> _WORK REQUEST_: Reproduce the entries that follow, exactly and in full.

[Source data]
--*--

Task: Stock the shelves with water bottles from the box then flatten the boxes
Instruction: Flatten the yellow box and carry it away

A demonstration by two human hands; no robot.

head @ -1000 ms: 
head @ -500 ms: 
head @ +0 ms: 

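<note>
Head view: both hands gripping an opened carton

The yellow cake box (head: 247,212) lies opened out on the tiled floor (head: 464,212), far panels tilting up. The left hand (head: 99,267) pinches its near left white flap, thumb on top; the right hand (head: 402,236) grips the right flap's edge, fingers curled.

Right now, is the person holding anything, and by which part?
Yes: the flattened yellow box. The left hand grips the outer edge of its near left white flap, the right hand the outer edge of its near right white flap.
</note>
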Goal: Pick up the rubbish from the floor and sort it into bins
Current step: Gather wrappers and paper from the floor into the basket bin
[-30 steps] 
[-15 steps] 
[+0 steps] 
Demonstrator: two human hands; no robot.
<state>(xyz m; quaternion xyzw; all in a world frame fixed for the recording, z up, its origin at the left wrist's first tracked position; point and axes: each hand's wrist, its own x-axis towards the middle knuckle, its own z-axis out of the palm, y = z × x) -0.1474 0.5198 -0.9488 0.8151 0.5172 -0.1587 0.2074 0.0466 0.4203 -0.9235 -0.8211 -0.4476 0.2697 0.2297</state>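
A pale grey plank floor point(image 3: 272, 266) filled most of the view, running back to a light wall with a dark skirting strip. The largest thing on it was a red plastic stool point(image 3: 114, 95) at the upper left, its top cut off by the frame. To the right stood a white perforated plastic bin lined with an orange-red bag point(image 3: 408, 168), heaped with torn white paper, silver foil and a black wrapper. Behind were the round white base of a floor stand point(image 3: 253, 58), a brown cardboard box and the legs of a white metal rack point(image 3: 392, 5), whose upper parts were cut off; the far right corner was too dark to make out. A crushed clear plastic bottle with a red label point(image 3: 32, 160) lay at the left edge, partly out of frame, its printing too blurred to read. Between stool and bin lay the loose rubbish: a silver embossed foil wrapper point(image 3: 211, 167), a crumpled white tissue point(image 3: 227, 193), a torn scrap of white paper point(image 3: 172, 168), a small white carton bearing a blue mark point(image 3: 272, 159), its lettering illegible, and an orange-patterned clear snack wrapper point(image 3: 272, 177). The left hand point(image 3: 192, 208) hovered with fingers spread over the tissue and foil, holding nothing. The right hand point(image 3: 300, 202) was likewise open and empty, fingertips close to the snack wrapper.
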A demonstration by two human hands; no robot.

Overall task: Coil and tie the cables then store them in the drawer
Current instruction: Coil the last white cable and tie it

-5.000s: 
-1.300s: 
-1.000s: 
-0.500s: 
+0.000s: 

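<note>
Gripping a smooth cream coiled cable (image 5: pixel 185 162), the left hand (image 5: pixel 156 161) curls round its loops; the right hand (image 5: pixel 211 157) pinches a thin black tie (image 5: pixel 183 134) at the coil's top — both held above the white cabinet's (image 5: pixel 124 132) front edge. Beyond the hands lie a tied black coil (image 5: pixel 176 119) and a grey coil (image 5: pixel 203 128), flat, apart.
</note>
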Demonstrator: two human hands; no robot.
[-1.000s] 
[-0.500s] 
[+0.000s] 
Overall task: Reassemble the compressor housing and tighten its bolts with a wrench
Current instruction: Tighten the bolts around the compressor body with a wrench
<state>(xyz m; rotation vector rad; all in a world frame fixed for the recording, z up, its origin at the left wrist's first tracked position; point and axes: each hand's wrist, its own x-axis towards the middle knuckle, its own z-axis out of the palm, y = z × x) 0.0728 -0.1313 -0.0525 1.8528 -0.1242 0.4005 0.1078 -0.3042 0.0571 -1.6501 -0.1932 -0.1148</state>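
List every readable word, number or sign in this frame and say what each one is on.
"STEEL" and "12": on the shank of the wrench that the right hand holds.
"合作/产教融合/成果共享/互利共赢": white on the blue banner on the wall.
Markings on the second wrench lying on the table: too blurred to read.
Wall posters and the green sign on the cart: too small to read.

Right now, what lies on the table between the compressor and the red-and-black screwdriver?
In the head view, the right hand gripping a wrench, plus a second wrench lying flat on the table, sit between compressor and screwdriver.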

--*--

> _FINISHED TASK_:
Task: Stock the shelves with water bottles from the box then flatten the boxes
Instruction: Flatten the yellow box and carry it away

A demonstration by two human hands; no robot.

head @ -1000 ms: 
head @ -500 ms: 
head @ +0 ms: 

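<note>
Head view: both hands gripping an opened carton

The yellow cake box (head: 247,212) lies opened out on the tiled floor (head: 464,212), far panels tilting up. The left hand (head: 99,267) pinches its near left white flap, thumb on top; the right hand (head: 402,236) grips the right flap's edge, fingers curled.

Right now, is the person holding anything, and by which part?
Yes: the flattened yellow box. The left hand grips the outer edge of its near left white flap, the right hand the outer edge of its near right white flap.
</note>
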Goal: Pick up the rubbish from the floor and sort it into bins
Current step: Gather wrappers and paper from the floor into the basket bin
[-30 steps] 
[-15 steps] 
[+0 steps] 
Demonstrator: two human hands; no robot.
<state>(xyz m; quaternion xyzw; all in a world frame fixed for the recording, z up, its origin at the left wrist's first tracked position; point and axes: each hand's wrist, its own x-axis towards the middle knuckle, its own z-axis out of the palm, y = z × x) -0.1474 0.5198 -0.9488 0.8151 0.5172 -0.1587 0.2074 0.0466 0.4203 -0.9235 -0.8211 -0.4476 0.2697 0.2297</state>
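A pale grey plank floor point(image 3: 272, 266) filled most of the view, running back to a light wall with a dark skirting strip. The largest thing on it was a red plastic stool point(image 3: 114, 95) at the upper left, its top cut off by the frame. To the right stood a white perforated plastic bin lined with an orange-red bag point(image 3: 408, 168), heaped with torn white paper, silver foil and a black wrapper. Behind were the round white base of a floor stand point(image 3: 253, 58), a brown cardboard box and the legs of a white metal rack point(image 3: 392, 5), whose upper parts were cut off; the far right corner was too dark to make out. A crushed clear plastic bottle with a red label point(image 3: 32, 160) lay at the left edge, partly out of frame, its printing too blurred to read. Between stool and bin lay the loose rubbish: a silver embossed foil wrapper point(image 3: 211, 167), a crumpled white tissue point(image 3: 227, 193), a torn scrap of white paper point(image 3: 172, 168), a small white carton bearing a blue mark point(image 3: 272, 159), its lettering illegible, and an orange-patterned clear snack wrapper point(image 3: 272, 177). The left hand point(image 3: 192, 208) hovered with fingers spread over the tissue and foil, holding nothing. The right hand point(image 3: 300, 202) was likewise open and empty, fingertips close to the snack wrapper.
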A demonstration by two human hands; no robot.

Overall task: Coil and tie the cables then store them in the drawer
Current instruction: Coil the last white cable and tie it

-5.000s: 
-1.300s: 
-1.000s: 
-0.500s: 
+0.000s: 

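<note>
Gripping a smooth cream coiled cable (image 5: pixel 185 162), the left hand (image 5: pixel 156 161) curls round its loops; the right hand (image 5: pixel 211 157) pinches a thin black tie (image 5: pixel 183 134) at the coil's top — both held above the white cabinet's (image 5: pixel 124 132) front edge. Beyond the hands lie a tied black coil (image 5: pixel 176 119) and a grey coil (image 5: pixel 203 128), flat, apart.
</note>
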Demonstrator: two human hands; no robot.
[-1.000s] 
[-0.500s] 
[+0.000s] 
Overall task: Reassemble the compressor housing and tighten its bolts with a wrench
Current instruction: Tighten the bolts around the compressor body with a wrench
<state>(xyz m; rotation vector rad; all in a world frame fixed for the recording, z up, its origin at the left wrist's first tracked position; point and axes: each hand's wrist, its own x-axis towards the middle knuckle, its own z-axis out of the palm, y = z × x) 0.0728 -0.1313 -0.0525 1.8528 -0.1242 0.4005 0.1078 -0.3042 0.0571 -1.6501 -0.1932 -0.1148</state>
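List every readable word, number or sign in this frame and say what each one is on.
"STEEL" and "12": on the shank of the wrench that the right hand holds.
"合作/产教融合/成果共享/互利共赢": white on the blue banner on the wall.
Markings on the second wrench lying on the table: too blurred to read.
Wall posters and the green sign on the cart: too small to read.

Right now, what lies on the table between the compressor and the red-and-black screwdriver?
In the head view, the right hand gripping a wrench, plus a second wrench lying flat on the table, sit between compressor and screwdriver.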

There is no more to this output.